Hunker Creek is a tributary of the Klondike into which it empties eight miles above the mouth of Bonanza. It heads close to the Dome, with Dominion Creek, and flows in a north-westerly direction. It has a length of fifteen miles, and is about equal in size to Bonanza Creek. The most important tributaries are Last Chance and Gold Bottom creeks, both of which come in from the left.
The gravels on Hunker Creek, like those on Bonanza Creek, are of four different kinds, the present creek-gravels, the terrace-gravels, the old valley-gravels and a sheet of river-gravel overlying the latter near the mouth of the valley. The creek-gravels are all local in origin, and are similar in character to the Bonanza Creek gravels. They consist of flat schistose pebbles, sub-angular quartz pebbles and boulders, and occasional pebbles derived from the newer eruptive rocks. They have a thickness of from four to ten feet, and are overlain by a bed of muck or peaty material ranging in thickness from about twenty feet downwards. At Discovery, the thickness of both muck and gravel is less than ten feet.
The terrace-gravels are more rounded than the creek-gravels, but are otherwise very similar. They have a maximum thickness of seventeen feet, and in places are of considerable economic importance. The old valley-gravels have a wider distribution along Hunker Creek than on any creek in the district.
Hunker Creek gold, like that of most of the other creeks, occurs in coarse, bulky grains, with occasional nuggets in the upper part of the valley, and in flatter and smaller grains lower down. In the rich stretch near Discovery claim nuggets are fairly numerous. The gold from about claim No. 45 below down to No. 59 below is generally superficially darkened by iron.
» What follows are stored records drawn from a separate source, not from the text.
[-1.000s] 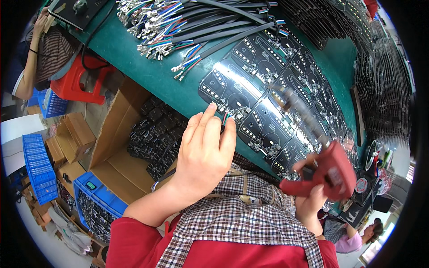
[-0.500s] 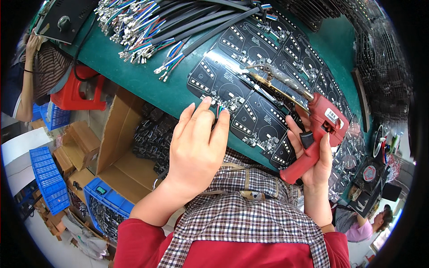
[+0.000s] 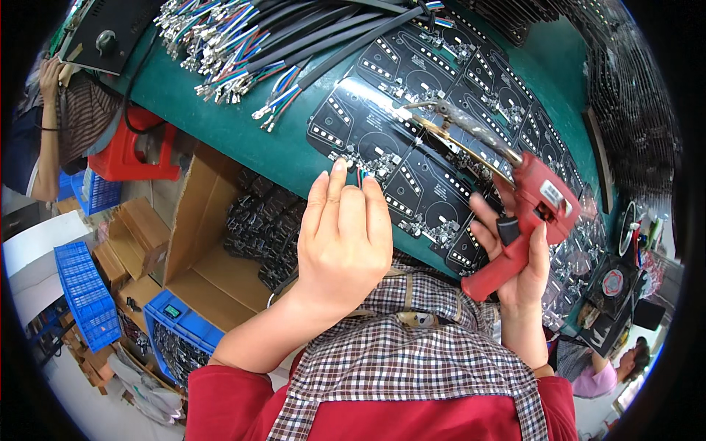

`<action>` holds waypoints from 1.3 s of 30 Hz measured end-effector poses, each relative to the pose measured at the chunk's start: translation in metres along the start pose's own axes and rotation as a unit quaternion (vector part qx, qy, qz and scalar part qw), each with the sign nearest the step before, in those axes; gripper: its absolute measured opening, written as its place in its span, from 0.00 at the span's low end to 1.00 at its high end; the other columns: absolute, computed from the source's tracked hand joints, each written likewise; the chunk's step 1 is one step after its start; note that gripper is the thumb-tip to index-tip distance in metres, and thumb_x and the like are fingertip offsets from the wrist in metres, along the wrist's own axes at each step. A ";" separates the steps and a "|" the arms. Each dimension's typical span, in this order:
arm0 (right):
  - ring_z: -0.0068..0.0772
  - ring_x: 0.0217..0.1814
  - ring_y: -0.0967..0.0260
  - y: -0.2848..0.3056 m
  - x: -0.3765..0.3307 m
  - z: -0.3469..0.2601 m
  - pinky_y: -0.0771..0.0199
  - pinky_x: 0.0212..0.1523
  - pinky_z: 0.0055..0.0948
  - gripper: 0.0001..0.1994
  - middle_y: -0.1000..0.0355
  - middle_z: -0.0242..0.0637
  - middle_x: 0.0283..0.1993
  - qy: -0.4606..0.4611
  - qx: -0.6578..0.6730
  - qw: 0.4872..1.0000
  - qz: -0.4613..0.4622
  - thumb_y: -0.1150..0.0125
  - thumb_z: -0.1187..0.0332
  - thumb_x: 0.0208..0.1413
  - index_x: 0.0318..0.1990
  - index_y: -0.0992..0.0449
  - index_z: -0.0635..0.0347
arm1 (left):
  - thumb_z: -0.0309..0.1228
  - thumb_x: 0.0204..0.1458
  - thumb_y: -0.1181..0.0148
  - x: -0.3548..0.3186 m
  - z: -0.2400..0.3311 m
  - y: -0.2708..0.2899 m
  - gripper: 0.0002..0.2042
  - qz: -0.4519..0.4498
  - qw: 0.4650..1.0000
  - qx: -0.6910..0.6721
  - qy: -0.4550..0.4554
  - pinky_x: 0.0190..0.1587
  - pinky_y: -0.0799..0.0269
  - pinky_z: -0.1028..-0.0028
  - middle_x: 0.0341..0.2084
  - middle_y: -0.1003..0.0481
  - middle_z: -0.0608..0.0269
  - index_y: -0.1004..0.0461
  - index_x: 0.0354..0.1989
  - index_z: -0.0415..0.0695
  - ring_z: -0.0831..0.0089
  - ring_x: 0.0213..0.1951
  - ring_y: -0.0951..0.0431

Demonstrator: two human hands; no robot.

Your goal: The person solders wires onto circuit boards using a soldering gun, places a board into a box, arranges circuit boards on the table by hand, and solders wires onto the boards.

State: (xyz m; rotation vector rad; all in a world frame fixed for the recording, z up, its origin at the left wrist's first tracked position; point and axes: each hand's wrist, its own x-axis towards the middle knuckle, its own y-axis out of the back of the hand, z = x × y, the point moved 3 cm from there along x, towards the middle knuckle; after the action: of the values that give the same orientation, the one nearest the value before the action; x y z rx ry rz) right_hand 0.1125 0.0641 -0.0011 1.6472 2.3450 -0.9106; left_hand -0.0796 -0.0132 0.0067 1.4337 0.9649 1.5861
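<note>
My left hand [image 3: 346, 234] reaches to the near edge of a black circuit board [image 3: 376, 140], back of the hand up. Short coloured wires [image 3: 361, 176] show between its fingertips, held against small parts at the board's edge; the rest of the cable is hidden under the hand. My right hand [image 3: 523, 275] grips a red soldering gun [image 3: 543, 200] by its handle, thumb on the near side and fingers around it, with the black trigger uncovered. The gun's metal tube and tip point left over the boards, above my left fingertips.
Several joined boards [image 3: 448, 184] cover the green table [image 3: 220, 136]. A bundle of black cables [image 3: 316, 48] with stripped coloured ends lies at the far left. A cardboard box [image 3: 213, 275] of dark parts stands below the table's edge, near blue crates [image 3: 87, 294]. Co-workers sit at both sides.
My left hand has shifted slightly right, and its fingers have drawn closer together over the wires. The soldering gun has hardly moved in my right hand.
</note>
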 end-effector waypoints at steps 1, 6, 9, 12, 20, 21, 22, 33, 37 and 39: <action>0.49 0.50 0.30 0.004 -0.005 0.001 0.22 0.43 0.35 0.41 0.43 0.53 0.62 -0.019 -0.008 1.000 -0.016 0.42 0.47 0.52 0.64 0.51 0.65 | 0.19 0.44 0.46 -0.001 -0.001 0.000 0.07 -0.001 1.000 -0.001 0.006 0.46 0.27 0.61 0.23 0.31 0.53 0.27 0.31 0.29 0.54 0.39 0.22; 0.30 0.21 0.32 -0.003 -0.045 -0.004 0.30 0.21 0.25 0.38 0.33 0.47 0.45 -0.009 -0.182 0.981 -0.070 0.37 0.49 0.49 0.58 0.44 0.69 | 0.20 0.44 0.46 0.001 -0.003 0.004 0.07 -0.015 0.999 -0.028 -0.005 0.47 0.28 0.60 0.24 0.31 0.53 0.27 0.32 0.28 0.54 0.40 0.23; 0.27 0.24 0.33 0.001 -0.053 0.000 0.31 0.25 0.23 0.37 0.33 0.43 0.43 -0.025 -0.214 0.975 -0.052 0.37 0.48 0.48 0.57 0.42 0.67 | 0.20 0.44 0.46 0.001 -0.004 0.003 0.08 -0.024 0.999 -0.023 -0.013 0.48 0.28 0.60 0.24 0.31 0.52 0.27 0.32 0.28 0.54 0.41 0.23; 0.39 0.47 0.28 0.024 -0.058 0.008 0.28 0.46 0.33 0.29 0.30 0.44 0.48 -0.054 -0.438 0.892 -0.102 0.34 0.56 0.46 0.53 0.32 0.62 | 0.20 0.44 0.46 0.000 -0.004 0.002 0.08 -0.025 0.999 -0.022 -0.015 0.48 0.29 0.60 0.24 0.31 0.52 0.27 0.33 0.28 0.53 0.41 0.23; 0.45 0.48 0.28 0.032 -0.064 0.017 0.27 0.45 0.35 0.25 0.31 0.47 0.52 -0.008 -0.542 0.836 -0.086 0.33 0.54 0.44 0.47 0.26 0.60 | 0.20 0.43 0.46 0.000 -0.004 0.002 0.09 -0.025 0.999 -0.027 -0.017 0.48 0.29 0.60 0.24 0.31 0.52 0.27 0.33 0.27 0.52 0.41 0.23; 0.45 0.48 0.28 0.035 -0.065 0.020 0.26 0.44 0.34 0.26 0.31 0.47 0.52 0.009 -0.544 0.834 -0.091 0.33 0.54 0.44 0.48 0.27 0.61 | 0.20 0.43 0.46 0.000 -0.004 0.003 0.09 -0.027 0.999 -0.031 -0.017 0.47 0.29 0.60 0.24 0.31 0.52 0.27 0.33 0.27 0.52 0.41 0.23; 0.44 0.47 0.28 0.036 -0.066 0.021 0.26 0.43 0.33 0.26 0.31 0.47 0.52 0.026 -0.545 0.833 -0.097 0.32 0.55 0.44 0.48 0.27 0.61 | 0.20 0.44 0.46 0.000 -0.004 0.003 0.09 -0.030 0.999 -0.035 -0.016 0.47 0.29 0.60 0.24 0.31 0.52 0.27 0.33 0.27 0.53 0.41 0.23; 0.37 0.39 0.25 0.021 -0.062 0.013 0.25 0.36 0.26 0.30 0.30 0.47 0.51 0.065 -0.531 0.838 -0.104 0.30 0.67 0.40 0.54 0.33 0.64 | 0.20 0.44 0.46 0.000 -0.002 0.001 0.09 -0.033 0.999 -0.015 -0.022 0.48 0.29 0.61 0.24 0.31 0.52 0.27 0.33 0.28 0.53 0.42 0.23; 0.33 0.29 0.28 -0.005 -0.076 -0.025 0.26 0.29 0.27 0.39 0.29 0.46 0.49 -0.005 -0.136 0.989 0.059 0.29 0.69 0.39 0.61 0.42 0.59 | 0.20 0.44 0.46 0.001 -0.004 0.001 0.08 -0.043 0.999 -0.007 -0.024 0.49 0.30 0.61 0.24 0.32 0.53 0.27 0.33 0.29 0.53 0.42 0.24; 0.31 0.23 0.31 0.001 -0.085 -0.050 0.28 0.23 0.27 0.45 0.29 0.47 0.46 -0.014 -0.136 0.985 0.105 0.26 0.68 0.35 0.63 0.46 0.58 | 0.20 0.44 0.45 -0.001 -0.005 0.006 0.08 -0.045 0.999 -0.009 -0.019 0.49 0.30 0.61 0.24 0.32 0.53 0.27 0.33 0.29 0.53 0.42 0.24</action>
State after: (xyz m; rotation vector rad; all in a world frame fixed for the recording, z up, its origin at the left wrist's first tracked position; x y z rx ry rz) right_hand 0.1585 0.0224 0.0758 1.7123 2.1134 -0.5433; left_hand -0.0845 -0.0167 0.0113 1.3835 0.9770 1.4935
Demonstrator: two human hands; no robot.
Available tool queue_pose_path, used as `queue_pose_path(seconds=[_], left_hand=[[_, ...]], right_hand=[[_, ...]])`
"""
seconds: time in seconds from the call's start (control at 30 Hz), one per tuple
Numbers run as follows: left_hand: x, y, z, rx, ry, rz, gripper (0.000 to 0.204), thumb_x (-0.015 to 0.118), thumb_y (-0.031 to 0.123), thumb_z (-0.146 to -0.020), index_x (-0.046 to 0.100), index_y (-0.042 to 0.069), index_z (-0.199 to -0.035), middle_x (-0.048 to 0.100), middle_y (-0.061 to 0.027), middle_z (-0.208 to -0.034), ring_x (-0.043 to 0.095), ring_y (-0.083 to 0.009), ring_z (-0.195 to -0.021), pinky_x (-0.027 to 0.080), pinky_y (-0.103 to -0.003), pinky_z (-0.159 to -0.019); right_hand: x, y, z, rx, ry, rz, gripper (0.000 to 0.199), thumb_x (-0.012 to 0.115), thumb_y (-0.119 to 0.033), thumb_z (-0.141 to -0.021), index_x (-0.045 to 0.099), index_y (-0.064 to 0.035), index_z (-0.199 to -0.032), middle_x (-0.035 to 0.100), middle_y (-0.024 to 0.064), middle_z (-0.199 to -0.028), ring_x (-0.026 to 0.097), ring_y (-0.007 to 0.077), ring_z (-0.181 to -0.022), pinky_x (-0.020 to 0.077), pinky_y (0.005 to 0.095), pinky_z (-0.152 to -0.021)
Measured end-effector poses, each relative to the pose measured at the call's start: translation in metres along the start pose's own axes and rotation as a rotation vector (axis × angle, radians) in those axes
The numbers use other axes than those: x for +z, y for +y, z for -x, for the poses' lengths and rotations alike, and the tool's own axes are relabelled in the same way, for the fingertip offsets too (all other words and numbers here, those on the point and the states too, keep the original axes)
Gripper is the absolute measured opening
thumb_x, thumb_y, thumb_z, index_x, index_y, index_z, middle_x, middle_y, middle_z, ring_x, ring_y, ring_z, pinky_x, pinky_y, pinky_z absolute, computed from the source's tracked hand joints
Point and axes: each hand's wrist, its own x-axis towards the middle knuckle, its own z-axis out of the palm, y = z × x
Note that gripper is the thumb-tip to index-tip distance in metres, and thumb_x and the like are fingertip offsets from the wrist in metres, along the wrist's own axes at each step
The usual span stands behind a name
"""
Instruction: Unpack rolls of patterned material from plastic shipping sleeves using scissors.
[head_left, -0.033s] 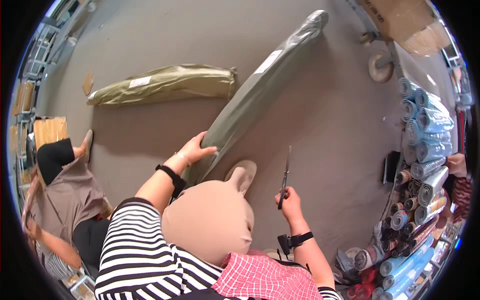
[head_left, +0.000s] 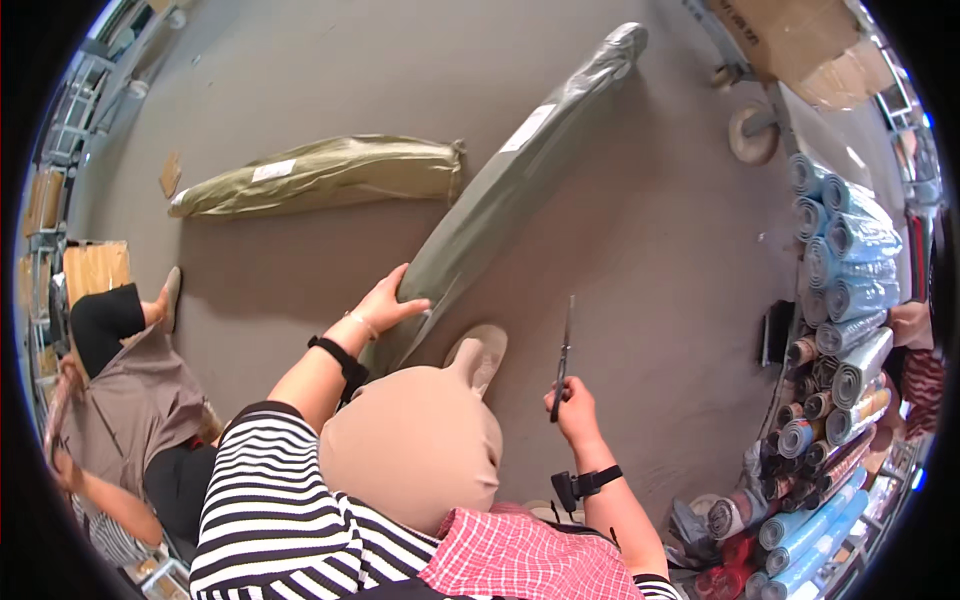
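A long roll [head_left: 500,185] in grey-green plastic wrap slants from beside my knee up to the far right, with a white label near its far part. My left hand [head_left: 385,310] grips its near end, thumb on top and fingers round the left side. Well to the right of that roll, my right hand [head_left: 572,405] is closed round the handle of dark, slim scissors [head_left: 565,350], blades pointing away from me. A shorter olive-coloured wrapped bundle [head_left: 330,178], also labelled, lies on the floor at the left.
Rolled mats in clear and blue plastic [head_left: 850,260] are stacked along the right side. A cart wheel [head_left: 752,133] and a cardboard box [head_left: 800,45] stand at the far right. Another person [head_left: 140,390] sits at the left by a brown carton [head_left: 97,270].
The whole view has shifted slightly. Both hands keep their hold, the left on the wrapped roll and the right on the scissors.
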Motion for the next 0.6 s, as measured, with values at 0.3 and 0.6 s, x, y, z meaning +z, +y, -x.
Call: queue_pose_path(seconds=[0.3,0.6], left_hand=[[0.041,0.058,-0.012,0.238,0.379,-0.607,0.082,0.077,0.045,-0.077,0.041,0.002,-0.136,0.048,-0.0191,-0.133,0.049,-0.0360,-0.123,0.045,-0.046,-0.099],[0.016,0.124,-0.105,0.249,0.112,-0.708,0.046,0.062,0.049,-0.089,0.064,0.003,-0.093,0.067,-0.0172,-0.098,0.065,-0.0354,-0.095,0.052,-0.046,-0.081]], right_hand=[[0.002,-0.009,0.009,-0.129,0.021,0.197,0.027,0.072,-0.012,-0.078,0.061,0.0013,-0.099,0.067,0.0042,-0.079,0.062,0.0101,-0.072,0.0507,0.0266,-0.066],[-0.003,-0.017,0.010,-0.071,0.024,0.151,0.041,0.079,-0.017,-0.075,0.062,0.0018,-0.107,0.068,0.0086,-0.084,0.065,0.0174,-0.076,0.0535,0.0324,-0.073]])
Gold Bottom and Last Chance creeks, the two principal tributaries of Hunker Creek, are both gold-bearing and have been worked to some extent for several miles above their mouths. A band of quartz-drift extends up Last Chance Creek, following the left limit, to No. 15 pup, a distance of two and a half miles, and is fairly rich in places. The gold obtained from the upper part of the band is very angular and is often crystalline.